**TASK BRIEF:** The records should be repeated word for word, pictures excluded.

**DATA FOR THIS EXERCISE:**

┄┄┄┄┄┄┄┄┄┄┄┄┄┄┄┄┄┄┄┄

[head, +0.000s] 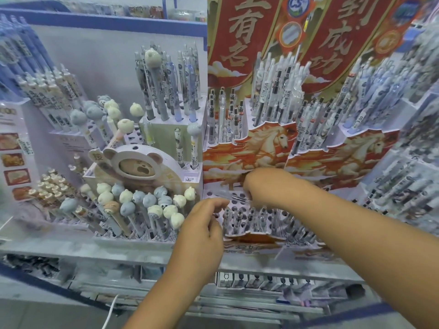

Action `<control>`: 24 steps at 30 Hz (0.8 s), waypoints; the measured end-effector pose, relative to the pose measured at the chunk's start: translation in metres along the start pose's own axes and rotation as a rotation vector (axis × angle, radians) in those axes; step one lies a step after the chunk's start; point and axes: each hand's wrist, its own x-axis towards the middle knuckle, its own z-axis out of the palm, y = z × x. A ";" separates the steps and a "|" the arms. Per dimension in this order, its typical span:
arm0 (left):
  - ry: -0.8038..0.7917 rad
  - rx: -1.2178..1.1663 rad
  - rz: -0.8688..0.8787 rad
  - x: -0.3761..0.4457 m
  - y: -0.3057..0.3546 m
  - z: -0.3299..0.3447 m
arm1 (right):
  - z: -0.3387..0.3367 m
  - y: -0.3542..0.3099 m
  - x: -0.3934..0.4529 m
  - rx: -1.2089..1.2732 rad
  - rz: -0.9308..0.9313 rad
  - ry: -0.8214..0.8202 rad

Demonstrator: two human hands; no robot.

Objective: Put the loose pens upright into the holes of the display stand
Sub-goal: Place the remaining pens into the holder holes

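1. I see my right hand [263, 186] over the lower tier of the red and white cardboard display stand with horse pictures [266, 150]. Its fingers are closed around one end of a bundle of thin clear plastic pens [231, 197], which lie almost flat across the tier, not upright.
2. My left hand [204, 222] is just beside the other end of this bundle. Its fingers are curled with the tips close together, but I cannot tell if they already pinch a pen; the picture is blurred there.
3. Done, as I judge it: the front row of the lower tier [249, 219] already has several clear pens standing in holes, and the upper tiers of the stand are mostly full.
4. Left to do: the row of dark round holes [235, 206] directly under the held bundle looks empty, and the pens in my hands are not yet placed.
5. So I think the task is in the middle: each held pen must be turned upright and pushed into a free hole.
6. The fluffy animal-head pens [142, 203] at the left stand in another display and I leave them.
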 end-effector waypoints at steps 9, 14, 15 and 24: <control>0.205 0.037 0.254 -0.004 0.024 -0.024 | -0.064 0.010 -0.074 0.196 -0.100 0.117; 0.086 0.081 0.245 0.012 0.032 -0.039 | -0.089 0.000 -0.102 0.694 -0.204 0.426; 0.086 0.070 0.243 0.011 0.034 -0.041 | -0.086 -0.005 -0.105 0.768 -0.229 0.455; 0.139 -0.072 0.158 -0.007 0.018 -0.056 | -0.016 -0.046 -0.083 0.756 -0.278 0.563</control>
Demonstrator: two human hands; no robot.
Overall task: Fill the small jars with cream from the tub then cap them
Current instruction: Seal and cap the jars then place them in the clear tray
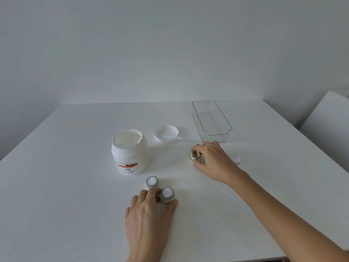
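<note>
left hand (149, 214) pinches near filled jar (167, 194) | right hand (211, 157) grips gold cap (195, 157) | tub (130, 151) open, far left

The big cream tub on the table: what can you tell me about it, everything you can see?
The cream tub is a round white plastic jar standing upright on the white table, left of its upturned lid. It is open, nearly full of white cream, with torn foil seal remnants around the rim. A label with an orange band reads "UREA CREAM 10". Neither hand touches it; two small filled jars sit in front of it.
</note>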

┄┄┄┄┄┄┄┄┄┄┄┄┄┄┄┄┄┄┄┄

**ANSWER:**
[head, +0.000s] 

Action `<control>`: 24 steps at 30 Hz (0.8 s), waypoints; the measured end-effector pose, relative to the pose measured at the chunk's start: translation in metres along the start pose's own axes and rotation as a rotation vector (axis × angle, radians) in those axes; step one lies a step after the chunk's start; point and axes: each hand's wrist, its own x-axis towards the middle knuckle, its own z-axis out of the palm, y = z × x. A ";" separates the steps and a "|" the arms. Per dimension in this order, its typical span:
arm0 (left):
  - ry: -0.8038..0.7917 rad
  - rx: -1.2178..1.1663 rad
  - rz: -0.8688..0.8787 rad
  - x: -0.3761..0.4457 m
  - y: -0.3057..0.3546 m
  - z: -0.3299..0.3447 m
arm1 (right):
  - z: -0.3387..0.3367 m
  - y: -0.3542..0.3099 m
  - x: -0.3934..0.4529 m
  - rx: -1.2089..1.2732 rad
  - rz: -0.9308..0.9313 rad
  - ry: -0.8214..0.8202 rad

Demonstrator: two human hands; no robot.

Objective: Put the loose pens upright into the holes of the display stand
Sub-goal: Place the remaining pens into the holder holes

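1. I see my right hand [263, 186] over the lower tier of the red and white cardboard display stand with horse pictures [266, 150]. Its fingers are closed around one end of a bundle of thin clear plastic pens [231, 197], which lie almost flat across the tier, not upright.
2. My left hand [204, 222] is just beside the other end of this bundle. Its fingers are curled with the tips close together, but I cannot tell if they already pinch a pen; the picture is blurred there.
3. Done, as I judge it: the front row of the lower tier [249, 219] already has several clear pens standing in holes, and the upper tiers of the stand are mostly full.
4. Left to do: the row of dark round holes [235, 206] directly under the held bundle looks empty, and the pens in my hands are not yet placed.
5. So I think the task is in the middle: each held pen must be turned upright and pushed into a free hole.
6. The fluffy animal-head pens [142, 203] at the left stand in another display and I leave them.
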 end-effector waypoints at steps 9, 14, 15 and 24: <control>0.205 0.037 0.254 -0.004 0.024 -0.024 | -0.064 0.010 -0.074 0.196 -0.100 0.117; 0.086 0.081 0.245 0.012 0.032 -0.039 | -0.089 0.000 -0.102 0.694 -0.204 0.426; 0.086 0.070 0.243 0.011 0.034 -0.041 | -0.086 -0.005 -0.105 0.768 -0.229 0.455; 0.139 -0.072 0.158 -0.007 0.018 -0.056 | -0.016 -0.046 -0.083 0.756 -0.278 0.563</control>
Demonstrator: two human hands; no robot.
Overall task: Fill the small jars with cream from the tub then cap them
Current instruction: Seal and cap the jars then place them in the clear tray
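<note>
left hand (149, 214) pinches near filled jar (167, 194) | right hand (211, 157) grips gold cap (195, 157) | tub (130, 151) open, far left

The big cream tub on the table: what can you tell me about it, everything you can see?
The cream tub is a round white plastic jar standing upright on the white table, left of its upturned lid. It is open, nearly full of white cream, with torn foil seal remnants around the rim. A label with an orange band reads "UREA CREAM 10". Neither hand touches it; two small filled jars sit in front of it.
</note>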

The requested output has been given in full.